Par Mali TribuneImage archive

Une pléiade de personnalités a assisté le samedi passé, à la cérémonie d’ouverture des travaux de la 18e Conférence nationale de l’Adéma-PASJ. Au rang des partis invités, des voix audibles et aphones se sont prononcées à la tribune. Mais celle qui a été la plus retentissante, aura été celle prononcée en off par l’ancien président de la Transition, le Pr. Dioncounda Traoré, ancien président du parti de l’abeille.

La Conférence nationale du parti est une activité importante pour l’Adéma-PASJ. Et compte tenu de son intérêt, elle réunit l’ensemble des membres, de la base au sommet, pour évoquer la vie du parti et celle du pays. Ancien président, le Pr. Dioncounda Traoré et ses camarades-homologues Tiémoko Sangaré et Ali Nouhoum Diallo ont assisté à l’ouverture des travaux de la 18e Conférence tenue le samedi passé. Si la gestion du pays s’est limitée à un poste ministériel pour Tiémoko Sangaré et à celui du président de l’Assemblée nationale pour Ali Nouhoum Diallo, elle a, en revanche, atteint la cime pour Dioncounda Traoré qui a dirigé le pays au cours de la Transition 2012-2013. Un statut qui faisait de lui la personne la mieux placée pour donner un avis tranchant sur la période transitoire que nous vivons actuellement. Mais au grand désarroi de la presse, la réponse de l’ex-chef de l’Etat était : niet.   « Je ne vais pas vous répondre à plus forte raison en bambara », a-t-il d’abord glissé avant de continuer sur son chemin. Toujours ne lâchant pas ses baskets, les journalistes l’ont encerclé pour l’accompagner à pas de tortue vers sa voiture.  « Vous voyez, ils m’ont pris en otage », a-t-il ensuite plaisanté en s’arrêtant pour furtivement évoquer la question. Mais pas dans le micro ni devant la caméra. « Éteignez votre micro. Vous savez, vous êtes trop angoissés et ce n’est pas bon…Quand on atteint le fond du trou, la seule chose qui puisse encore nous arriver c’est de remonter à la surface », a prophétisé Pr.

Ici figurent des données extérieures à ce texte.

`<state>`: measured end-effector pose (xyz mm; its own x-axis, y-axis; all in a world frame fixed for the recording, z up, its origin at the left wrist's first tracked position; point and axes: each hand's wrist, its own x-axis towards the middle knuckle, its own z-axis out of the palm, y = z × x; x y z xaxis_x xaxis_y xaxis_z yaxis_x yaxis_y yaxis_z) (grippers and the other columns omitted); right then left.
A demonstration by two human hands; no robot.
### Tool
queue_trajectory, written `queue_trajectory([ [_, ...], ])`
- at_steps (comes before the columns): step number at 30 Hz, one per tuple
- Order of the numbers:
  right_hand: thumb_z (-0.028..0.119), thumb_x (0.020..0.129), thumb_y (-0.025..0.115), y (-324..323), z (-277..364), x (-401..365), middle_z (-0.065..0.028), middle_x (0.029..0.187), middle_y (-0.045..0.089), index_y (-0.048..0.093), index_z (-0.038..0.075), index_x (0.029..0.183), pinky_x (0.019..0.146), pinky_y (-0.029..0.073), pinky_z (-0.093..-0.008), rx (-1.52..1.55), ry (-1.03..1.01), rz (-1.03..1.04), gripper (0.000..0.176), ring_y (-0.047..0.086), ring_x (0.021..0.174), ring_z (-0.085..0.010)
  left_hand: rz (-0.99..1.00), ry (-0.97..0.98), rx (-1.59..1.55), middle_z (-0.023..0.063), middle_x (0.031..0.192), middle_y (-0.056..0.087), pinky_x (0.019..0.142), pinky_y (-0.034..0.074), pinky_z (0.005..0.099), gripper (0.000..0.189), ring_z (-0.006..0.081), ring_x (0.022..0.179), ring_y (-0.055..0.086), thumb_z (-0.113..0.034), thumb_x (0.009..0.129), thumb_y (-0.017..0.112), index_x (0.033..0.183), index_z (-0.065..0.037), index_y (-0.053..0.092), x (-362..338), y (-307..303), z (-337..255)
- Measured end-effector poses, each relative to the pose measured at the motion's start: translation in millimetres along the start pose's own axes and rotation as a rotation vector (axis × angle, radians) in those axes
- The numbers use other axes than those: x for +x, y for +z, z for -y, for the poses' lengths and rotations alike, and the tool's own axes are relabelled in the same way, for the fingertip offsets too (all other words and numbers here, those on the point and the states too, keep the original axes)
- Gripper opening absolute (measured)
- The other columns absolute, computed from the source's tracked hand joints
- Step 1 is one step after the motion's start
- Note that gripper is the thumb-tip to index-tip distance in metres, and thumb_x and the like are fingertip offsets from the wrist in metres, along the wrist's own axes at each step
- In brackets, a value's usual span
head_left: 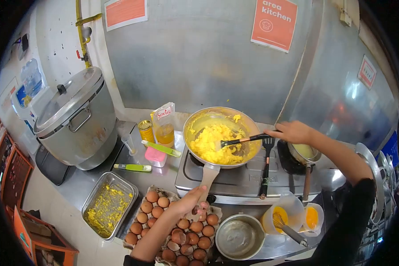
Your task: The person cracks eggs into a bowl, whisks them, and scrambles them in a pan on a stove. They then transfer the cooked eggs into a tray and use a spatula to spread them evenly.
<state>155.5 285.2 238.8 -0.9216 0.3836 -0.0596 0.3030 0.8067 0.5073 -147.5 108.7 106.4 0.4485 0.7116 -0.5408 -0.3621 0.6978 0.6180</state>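
Observation:
My left hand (188,205) is closed around the pale handle of a frying pan (252,120) on the stove. Scrambled eggs (213,142), yellow and in soft lumps, fill much of the pan. In my right hand (293,133) is a black spatula (246,139) with a copper-coloured band, held by the end of its handle. Its head reaches into the eggs and is partly hidden by them. Below my left hand and forearm lies a carton tray of brown eggs (147,207), with some cracked shells among them.
A gas stove (190,177) carries a slotted turner (266,168) and a small saucepan (307,160). In front stand an empty pot (239,237) and jugs of beaten egg (292,204), one with a whisk (290,230). Leftward are a metal tray (106,208), oil pouch (165,133) and large cooker (77,124).

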Motion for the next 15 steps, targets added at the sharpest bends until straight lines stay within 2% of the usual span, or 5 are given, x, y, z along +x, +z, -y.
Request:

Dioncounda Traoré. Par cette phrase, le Pr. qui a oublié de demander aux journalistes de ne pas allumer leur cerceau admet à demi-mot que la situation est difficile même s’il envoie des messages d’espoir surtout lorsqu’il ajoute que « on ne va pas couler ». Rassurant en tout cas de la part d’un ancien Chef d’Etat qui a organisé l’une des élections la plus transparente au sortir d’une situation pareille. Mais en attendant de voir le bout du tunnel et au regard de l’allure des choses, le pessimisme domine un bon nombre de Maliens.